Should possessive adjectives be used at all in web app UI elements?<p>I consider it a given that helpful copy should use “you” when relevant: “Drag the image into your browser,” “Don’t [you] reload during this process.”<p>But what about UI elements like tabs and buttons? Should they use “My,” “Your,” or neither?<p>“My Account,” “My Profile.”<p>“Your Account,” “Edit your profile.”<p>“Account,” “Profile.”<p>I know there’s been research done in this area, but a couple Google, DuckDuckGo, and SearchYC searches came up empty.  Does anyone have this advice bookmarked?
======
znt
Well Facebook uses "My Profile" etc. I guess they may know a thing or two
about this, by looking at the number of their users.

Gmail uses none, just "Contacts", "Inbox" etc.
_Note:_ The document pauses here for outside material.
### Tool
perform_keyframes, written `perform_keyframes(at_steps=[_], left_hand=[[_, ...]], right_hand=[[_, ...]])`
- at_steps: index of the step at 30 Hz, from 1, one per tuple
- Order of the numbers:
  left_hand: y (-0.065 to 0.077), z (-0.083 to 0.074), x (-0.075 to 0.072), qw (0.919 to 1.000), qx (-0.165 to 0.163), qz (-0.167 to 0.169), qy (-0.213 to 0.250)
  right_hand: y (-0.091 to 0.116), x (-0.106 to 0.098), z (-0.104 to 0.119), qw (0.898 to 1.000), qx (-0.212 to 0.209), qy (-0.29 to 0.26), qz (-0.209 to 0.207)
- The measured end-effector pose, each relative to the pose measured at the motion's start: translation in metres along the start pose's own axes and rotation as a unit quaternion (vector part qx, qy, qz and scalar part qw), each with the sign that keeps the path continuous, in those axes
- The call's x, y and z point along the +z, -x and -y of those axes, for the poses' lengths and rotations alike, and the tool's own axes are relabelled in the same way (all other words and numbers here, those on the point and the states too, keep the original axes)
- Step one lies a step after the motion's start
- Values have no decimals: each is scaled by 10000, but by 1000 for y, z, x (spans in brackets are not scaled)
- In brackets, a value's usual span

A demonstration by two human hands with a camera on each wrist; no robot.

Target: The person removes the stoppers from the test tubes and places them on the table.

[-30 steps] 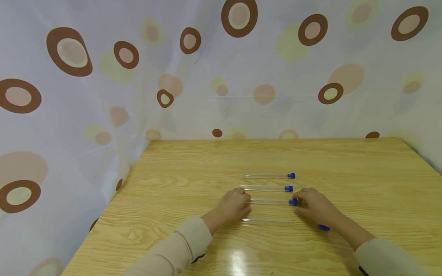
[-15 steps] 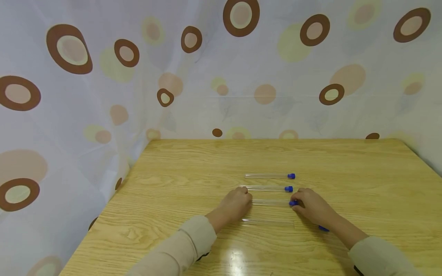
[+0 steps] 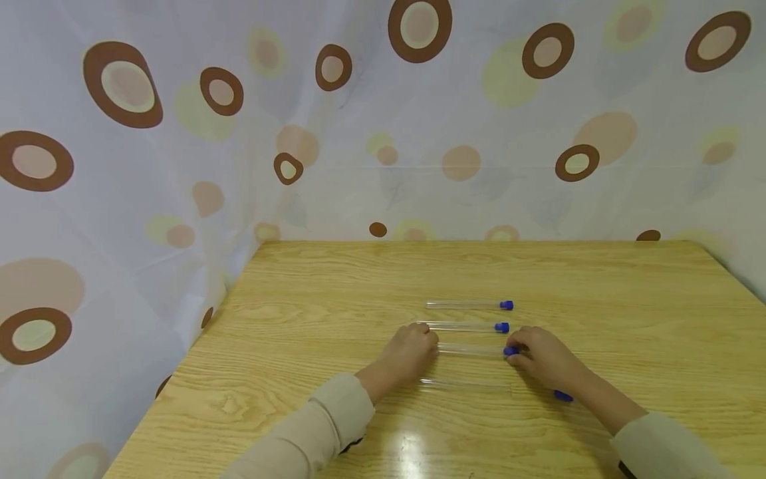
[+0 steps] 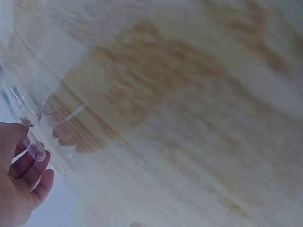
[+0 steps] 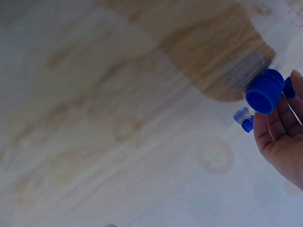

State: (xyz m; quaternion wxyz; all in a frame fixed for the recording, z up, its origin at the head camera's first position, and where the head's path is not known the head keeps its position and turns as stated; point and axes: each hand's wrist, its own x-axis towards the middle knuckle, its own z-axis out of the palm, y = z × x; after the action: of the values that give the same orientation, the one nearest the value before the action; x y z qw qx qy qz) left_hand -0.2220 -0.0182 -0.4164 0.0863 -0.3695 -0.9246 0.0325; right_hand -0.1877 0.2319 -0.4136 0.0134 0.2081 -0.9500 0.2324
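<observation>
My left hand (image 3: 408, 352) holds the rounded end of a clear test tube (image 3: 469, 349) lying across the table. In the left wrist view the tube's tip (image 4: 39, 153) shows between thumb and fingers. At the other end my right hand (image 3: 546, 356) pinches the blue cap (image 3: 510, 351); how deep the cap sits in the tube cannot be made out. Nearer the front lies a test tube without a cap (image 3: 467, 384), its left end close to my left hand. A loose blue cap (image 3: 563, 396) rests beside my right wrist, and shows large in the right wrist view.
Beyond my hands, two test tubes with blue caps lie parallel, a farther one (image 3: 461, 305) and a nearer one (image 3: 455, 326). They rest on a wood-grain table (image 3: 287, 399). A patterned curtain (image 3: 347, 193) hangs behind the table and along its sides.
My right fingers have closed onto the blue cap, after standing slightly apart around it a second ago. The left hand has shifted a little to the right along the tube.
</observation>
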Motion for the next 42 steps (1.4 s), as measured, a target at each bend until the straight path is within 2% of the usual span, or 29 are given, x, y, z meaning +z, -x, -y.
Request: perform_keyframes(at_steps=[6, 12, 18, 24, 29, 35, 42], left_hand=[[4, 2, -2, 9989, 225, -411, -13], [7, 5, -4, 9976, 237, -518, 393], [11, 5, -3, 9936, 400, -862, 608], [15, 5, -2, 9913, 509, -1111, 482], [16, 4, -3, 9923, 501, -1056, 406], [16, 2, -7, 9939, 446, -798, 617], [16, -1, -9, 9936, 428, -645, 816]], right_hand=[[4, -4, 4, 9997, -50, -207, -100], [8, -6, 8, 9989, -187, -162, -402], [11, -8, 9, 9970, -304, -88, -711], [14, -8, 12, 9945, -452, 73, -947], [17, -7, 16, 9922, -597, 69, -1094], [19, -8, 17, 9910, -664, 28, -1162], [22, -9, 18, 9920, -590, -104, -1114]])
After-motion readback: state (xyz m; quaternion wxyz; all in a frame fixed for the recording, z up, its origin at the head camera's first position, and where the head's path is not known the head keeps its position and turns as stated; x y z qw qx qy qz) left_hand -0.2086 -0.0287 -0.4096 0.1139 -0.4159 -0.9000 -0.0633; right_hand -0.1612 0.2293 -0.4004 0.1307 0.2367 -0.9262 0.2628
Twitter uses "Create your account" but when signed in turns into non possesive
nouns.

I guess using possesives while calling to an action is an efficent practice.

------
Clarko
I try to avoid them altogether. Gun to my head, I'd go with "Your". See also:
[http://weblog.muledesign.com/2010/06/unsuck_it_special_byeby...](http://weblog.muledesign.com/2010/06/unsuck_it_special_byebye_my.php)

------
michael_dorfman
Sounds like you should be able to A/B test this.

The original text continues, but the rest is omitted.